### [Work request]
Could you return every line of the records below that contains the word "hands"?

Segment Start: Dataset extract

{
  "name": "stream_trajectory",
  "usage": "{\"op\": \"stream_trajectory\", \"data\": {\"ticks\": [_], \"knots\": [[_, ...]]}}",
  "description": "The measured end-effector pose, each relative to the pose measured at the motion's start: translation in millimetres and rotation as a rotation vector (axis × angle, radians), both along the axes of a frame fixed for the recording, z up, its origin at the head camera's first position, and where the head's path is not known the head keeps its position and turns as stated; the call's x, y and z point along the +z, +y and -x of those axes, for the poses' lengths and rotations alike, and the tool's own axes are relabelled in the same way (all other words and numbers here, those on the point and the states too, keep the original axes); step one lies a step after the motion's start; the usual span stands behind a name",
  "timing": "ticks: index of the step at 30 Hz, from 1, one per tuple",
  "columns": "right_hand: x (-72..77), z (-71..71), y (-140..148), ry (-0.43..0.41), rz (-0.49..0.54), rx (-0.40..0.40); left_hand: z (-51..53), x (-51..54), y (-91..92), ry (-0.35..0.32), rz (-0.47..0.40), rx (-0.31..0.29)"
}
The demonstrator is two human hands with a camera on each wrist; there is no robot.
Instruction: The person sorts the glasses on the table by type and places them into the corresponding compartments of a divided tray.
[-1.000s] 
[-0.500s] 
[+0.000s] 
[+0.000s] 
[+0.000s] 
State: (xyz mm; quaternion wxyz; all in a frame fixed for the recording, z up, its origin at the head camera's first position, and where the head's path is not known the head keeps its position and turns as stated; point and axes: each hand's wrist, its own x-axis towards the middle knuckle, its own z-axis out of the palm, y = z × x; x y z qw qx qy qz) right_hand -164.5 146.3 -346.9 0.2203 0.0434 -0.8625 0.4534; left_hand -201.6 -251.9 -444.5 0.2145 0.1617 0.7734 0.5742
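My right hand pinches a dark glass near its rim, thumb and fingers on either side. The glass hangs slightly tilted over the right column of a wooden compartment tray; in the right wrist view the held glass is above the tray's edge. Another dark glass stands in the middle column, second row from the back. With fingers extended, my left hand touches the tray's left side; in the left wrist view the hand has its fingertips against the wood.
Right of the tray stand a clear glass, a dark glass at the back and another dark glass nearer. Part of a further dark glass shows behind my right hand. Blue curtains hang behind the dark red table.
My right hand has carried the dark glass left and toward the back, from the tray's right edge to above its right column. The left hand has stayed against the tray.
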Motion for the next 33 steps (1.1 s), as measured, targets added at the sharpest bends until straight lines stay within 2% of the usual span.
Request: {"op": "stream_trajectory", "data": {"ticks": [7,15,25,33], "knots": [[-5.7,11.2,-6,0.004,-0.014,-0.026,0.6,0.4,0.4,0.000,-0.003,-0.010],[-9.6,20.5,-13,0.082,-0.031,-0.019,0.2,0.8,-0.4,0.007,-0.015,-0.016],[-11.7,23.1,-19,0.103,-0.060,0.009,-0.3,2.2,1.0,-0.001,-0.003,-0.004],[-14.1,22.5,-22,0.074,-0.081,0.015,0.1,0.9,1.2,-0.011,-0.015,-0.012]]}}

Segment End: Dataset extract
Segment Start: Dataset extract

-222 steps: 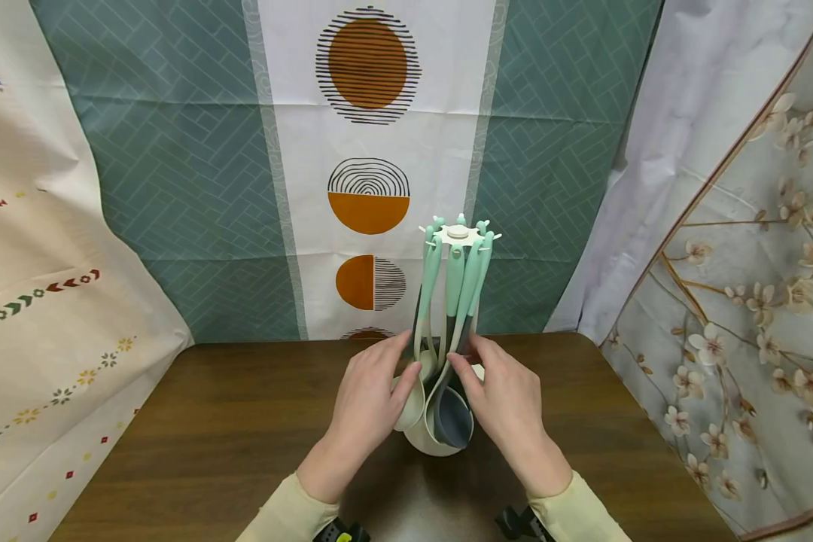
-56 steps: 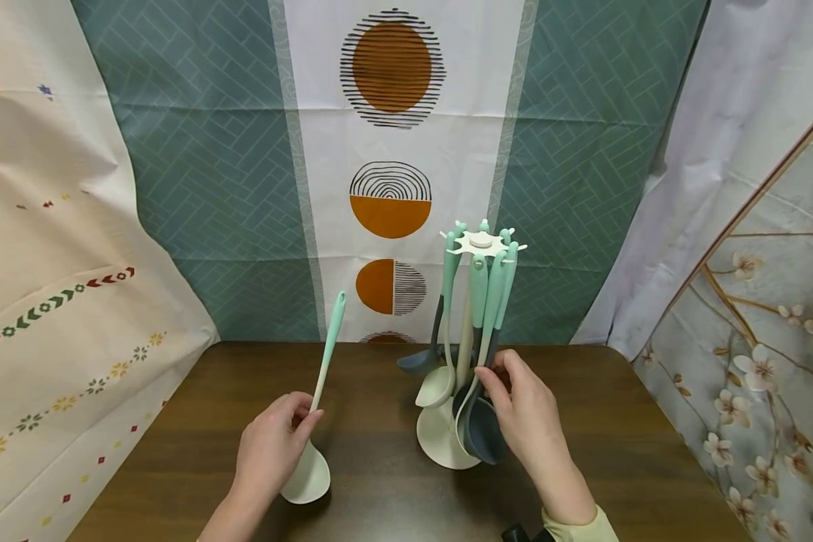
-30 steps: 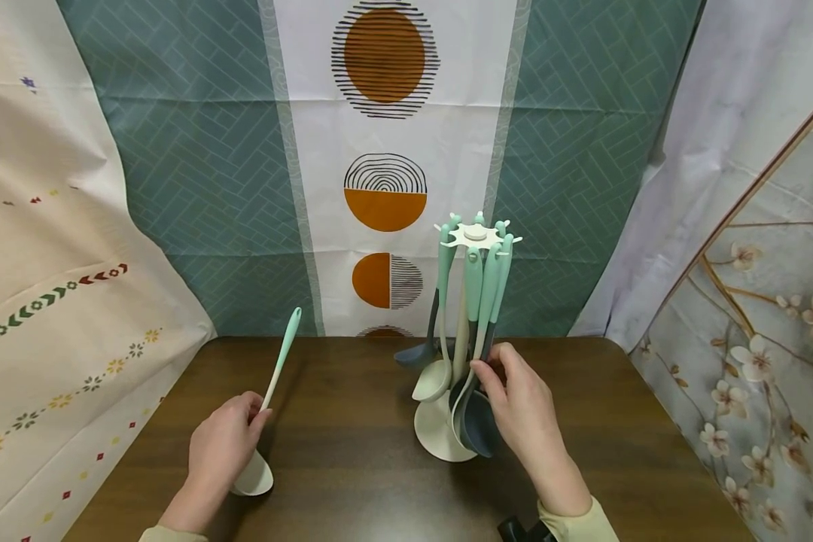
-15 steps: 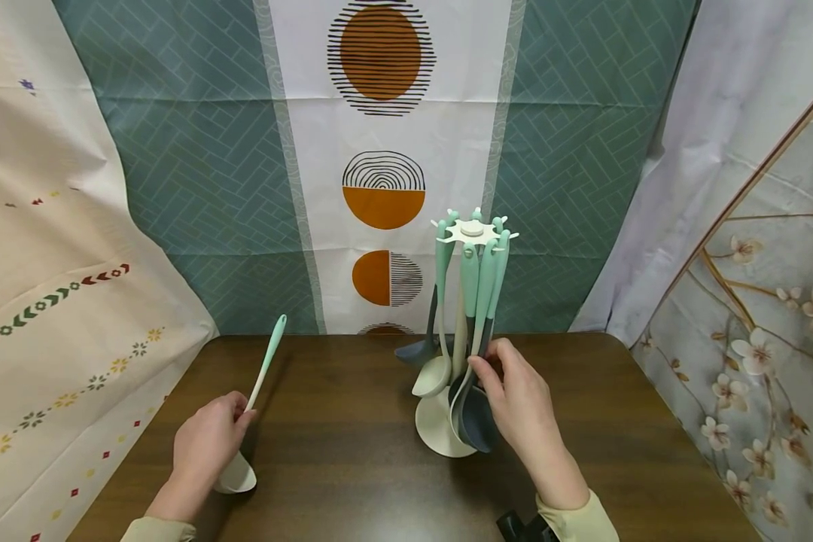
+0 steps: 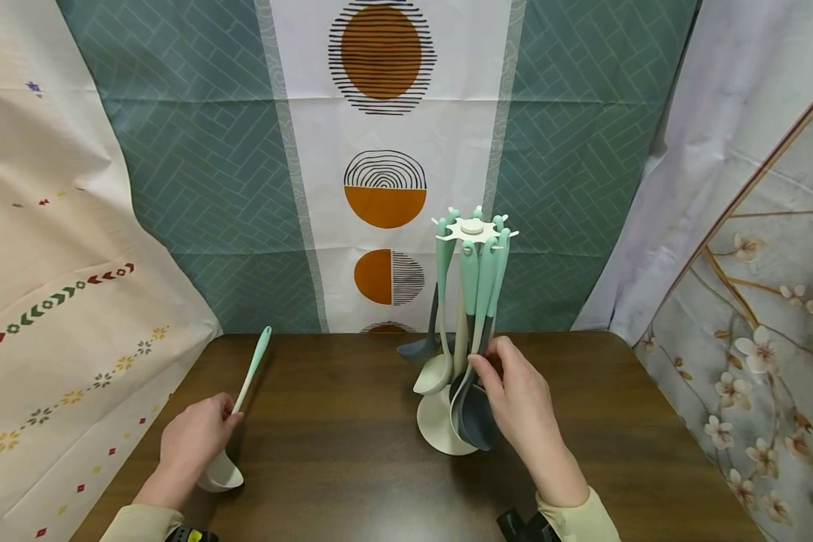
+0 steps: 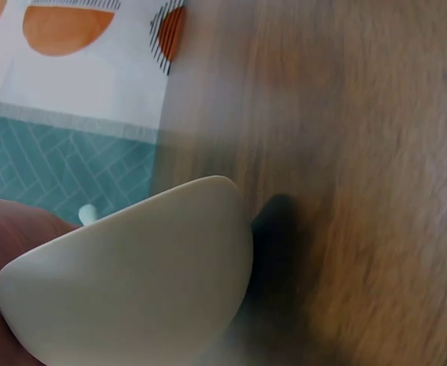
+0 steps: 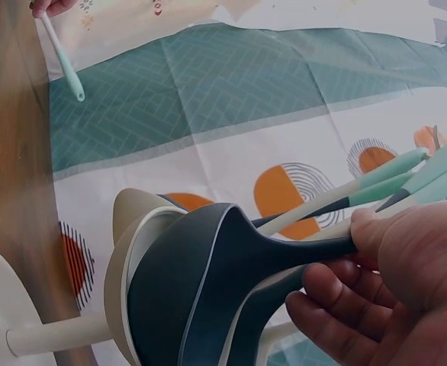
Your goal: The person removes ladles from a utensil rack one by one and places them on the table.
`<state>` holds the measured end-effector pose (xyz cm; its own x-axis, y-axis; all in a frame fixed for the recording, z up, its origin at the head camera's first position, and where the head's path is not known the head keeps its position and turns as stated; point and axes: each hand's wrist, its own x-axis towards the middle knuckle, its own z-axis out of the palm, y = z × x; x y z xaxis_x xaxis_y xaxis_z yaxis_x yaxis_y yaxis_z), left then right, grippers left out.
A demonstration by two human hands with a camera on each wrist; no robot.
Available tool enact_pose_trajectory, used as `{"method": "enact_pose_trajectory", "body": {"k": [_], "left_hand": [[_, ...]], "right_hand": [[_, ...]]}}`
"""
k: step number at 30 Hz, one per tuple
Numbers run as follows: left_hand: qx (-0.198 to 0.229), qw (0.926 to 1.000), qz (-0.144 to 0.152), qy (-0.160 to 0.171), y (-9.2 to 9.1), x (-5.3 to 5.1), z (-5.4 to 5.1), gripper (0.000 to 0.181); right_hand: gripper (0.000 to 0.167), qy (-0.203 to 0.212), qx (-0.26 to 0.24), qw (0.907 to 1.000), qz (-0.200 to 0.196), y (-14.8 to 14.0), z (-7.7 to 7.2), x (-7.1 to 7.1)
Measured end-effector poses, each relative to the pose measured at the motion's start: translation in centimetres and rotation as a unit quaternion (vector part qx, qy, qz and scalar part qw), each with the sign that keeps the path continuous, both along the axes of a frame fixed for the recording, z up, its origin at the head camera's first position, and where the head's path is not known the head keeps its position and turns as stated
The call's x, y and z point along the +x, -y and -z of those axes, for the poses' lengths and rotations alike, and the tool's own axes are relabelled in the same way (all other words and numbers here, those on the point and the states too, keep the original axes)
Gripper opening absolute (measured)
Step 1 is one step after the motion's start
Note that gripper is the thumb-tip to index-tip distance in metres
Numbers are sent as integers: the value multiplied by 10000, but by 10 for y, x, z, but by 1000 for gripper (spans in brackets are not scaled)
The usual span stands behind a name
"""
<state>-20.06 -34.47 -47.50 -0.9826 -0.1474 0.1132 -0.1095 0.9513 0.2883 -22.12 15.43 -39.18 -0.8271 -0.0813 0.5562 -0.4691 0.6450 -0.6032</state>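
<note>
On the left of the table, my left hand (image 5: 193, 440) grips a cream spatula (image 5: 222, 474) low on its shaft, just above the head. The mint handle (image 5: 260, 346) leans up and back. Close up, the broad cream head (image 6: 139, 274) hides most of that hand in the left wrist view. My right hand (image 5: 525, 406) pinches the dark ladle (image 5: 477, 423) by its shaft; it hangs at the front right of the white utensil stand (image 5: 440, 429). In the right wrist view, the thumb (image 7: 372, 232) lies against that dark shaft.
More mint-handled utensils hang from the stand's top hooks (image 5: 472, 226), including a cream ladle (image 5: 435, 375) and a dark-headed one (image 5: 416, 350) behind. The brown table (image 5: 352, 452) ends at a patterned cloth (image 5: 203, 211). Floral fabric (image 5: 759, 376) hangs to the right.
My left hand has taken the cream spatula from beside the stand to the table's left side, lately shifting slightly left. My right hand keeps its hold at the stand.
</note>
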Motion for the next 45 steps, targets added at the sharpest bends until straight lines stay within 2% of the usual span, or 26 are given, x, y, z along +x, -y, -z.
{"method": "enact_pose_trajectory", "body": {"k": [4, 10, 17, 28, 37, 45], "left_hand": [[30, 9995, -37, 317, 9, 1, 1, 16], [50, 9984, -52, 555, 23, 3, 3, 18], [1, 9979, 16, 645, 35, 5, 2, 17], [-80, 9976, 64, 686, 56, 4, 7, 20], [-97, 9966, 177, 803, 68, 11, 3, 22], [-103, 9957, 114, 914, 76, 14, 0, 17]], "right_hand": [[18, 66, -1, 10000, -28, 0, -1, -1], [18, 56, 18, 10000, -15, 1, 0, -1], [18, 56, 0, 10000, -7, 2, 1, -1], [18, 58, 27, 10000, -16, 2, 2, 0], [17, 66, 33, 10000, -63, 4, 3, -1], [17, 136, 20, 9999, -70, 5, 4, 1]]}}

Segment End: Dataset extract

### [Answer for the task]
The demonstrator is two human hands with a camera on each wrist; there is no robot.
A demonstration by two human hands with a camera on each wrist; no robot.

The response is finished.